Imagine you are miserable and you try to make yourself happy. What are you likely to do? Splurge, give yourself permission to let yourself go? I think we have all been guilty of this

How long does it take for such hedonism to leave a bad taste on the tongue? Is there a way of trying to be happy directly that doesn’t ultimately feel hollow instead of fulfilled?

Trying to make someone for whom you love and desire love you in return, especially through mere usefulness to them is also unlikely to turn out profitable, at best, actions will be performed without their delicate essence. Instrumentalism in place of love.

We convince ourselves often it is okay, we need much less convincing when it is in fact, okay.

The best way to hold onto sand isn’t to squeeze.

There is an easy answer to all this, or at least as easy as complicated human stuff gets. The things we truly want, truly need are not the things that can be directly grasped. The things we need aren’t within the first level of direct optimization but instead the maddeningly complicated layer above, in my parlance the non-optimized layer, the one carved out through evolution to solve the commitment problem to allow for human cooperation. The only one we can truly and deeply care about. Which was the focus of a previous essay so I will not belabor the point here.

It seems an almost contradiction of terms to optimize on something that by its nature is specifically made to be not the result of rational optimization. Reaching out when the very act of the reaching destroys if not fully, then in essence what is sought.

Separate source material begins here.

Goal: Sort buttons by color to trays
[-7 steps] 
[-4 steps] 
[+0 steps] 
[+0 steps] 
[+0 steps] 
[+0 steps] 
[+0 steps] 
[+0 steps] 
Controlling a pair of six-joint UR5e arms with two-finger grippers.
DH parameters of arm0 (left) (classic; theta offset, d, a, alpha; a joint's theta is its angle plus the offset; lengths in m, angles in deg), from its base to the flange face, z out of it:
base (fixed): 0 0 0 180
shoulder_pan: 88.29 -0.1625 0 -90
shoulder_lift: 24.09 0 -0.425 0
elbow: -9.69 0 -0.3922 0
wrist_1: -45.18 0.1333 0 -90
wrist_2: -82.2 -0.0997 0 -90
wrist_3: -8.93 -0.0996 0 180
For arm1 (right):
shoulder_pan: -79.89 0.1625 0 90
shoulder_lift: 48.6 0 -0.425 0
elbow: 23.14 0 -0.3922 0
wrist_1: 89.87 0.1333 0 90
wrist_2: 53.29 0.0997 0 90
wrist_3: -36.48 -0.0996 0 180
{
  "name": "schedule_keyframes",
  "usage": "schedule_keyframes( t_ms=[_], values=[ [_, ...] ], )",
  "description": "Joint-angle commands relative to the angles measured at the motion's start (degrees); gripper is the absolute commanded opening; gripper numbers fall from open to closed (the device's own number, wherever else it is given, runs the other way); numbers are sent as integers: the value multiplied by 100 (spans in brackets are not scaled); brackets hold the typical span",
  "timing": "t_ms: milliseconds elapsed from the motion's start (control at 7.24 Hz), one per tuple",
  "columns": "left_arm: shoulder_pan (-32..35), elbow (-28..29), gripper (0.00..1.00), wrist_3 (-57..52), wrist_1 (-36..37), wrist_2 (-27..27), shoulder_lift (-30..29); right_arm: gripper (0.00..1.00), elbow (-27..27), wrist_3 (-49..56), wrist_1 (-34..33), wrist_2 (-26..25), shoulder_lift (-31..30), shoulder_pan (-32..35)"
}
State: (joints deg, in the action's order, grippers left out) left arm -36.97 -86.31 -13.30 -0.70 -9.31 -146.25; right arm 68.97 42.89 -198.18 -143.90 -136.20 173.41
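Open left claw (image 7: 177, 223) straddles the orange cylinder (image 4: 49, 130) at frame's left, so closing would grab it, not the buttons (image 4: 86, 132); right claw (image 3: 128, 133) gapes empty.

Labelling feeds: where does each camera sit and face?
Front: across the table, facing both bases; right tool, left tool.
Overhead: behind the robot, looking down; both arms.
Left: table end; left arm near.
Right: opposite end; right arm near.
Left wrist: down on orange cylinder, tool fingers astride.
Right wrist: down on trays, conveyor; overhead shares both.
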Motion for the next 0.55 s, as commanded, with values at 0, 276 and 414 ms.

This is also why propaganda makes for poor art. Even if an author of a work (here author and work are used broadly) has an idea of what they want to display, if the work is too directly focused on this aim it comes off stale, cringey, or simply preachy rather than engaging or persuasive. Even undeniable masters such as Virgil cannot fix this fully, how hollow is the Aeneid is next to Iliad? Homer was Greek and yet the trojans were given even depth in the Iliad. The necessity of writing an origin story in a similar vein under the sponsorship of the emperor of Rome himself doomed it in ways Virgil’s other works were not.

The world is a very big very complicated place. This, as pointed out in receptor theory enhances the relative returns to the fakeness of things, especially going off narrow measures. The more around you and the more complicated, the harder it is to actually assess the real. This means we need to rely on proxies, that is, if I am an employer getting to know your actual ability is very costly, so instead I’ll trust the grades and prestige of your university. The university in turn didn’t really have too much time to get to know you to make the decision to admit you so they too rely on proxies to make their decision. It is proxies the whole way down, exerting their distortions and molding the reality they are meant to reflect.

As the world scales and formalizes, we will feel punished again and again for not just directly maximizing, this gets worse the more proxies are bad measures of the fundamental truth. But remember the things that really make a human life worth living aren’t those same proxies we use for interpersonal comparison with those we don’t deeply care about.

It might also be that all the disingenuity we are rewarded for trains us, in general, to be overly practical, to reach out directly for the measure of a thing rather than understand and genuinely engage. All too often we mistake the shadow for the form casting it.

I know it is hard given the incentives, but it should be pointed out that those at the very top, Nobel Prize winners and the like were unable to get to their position by directly grasping either. Direct optimization produces nicely measured mediocrity and little else. Not to say some engagement for the sake of appearance isn’t also necessary.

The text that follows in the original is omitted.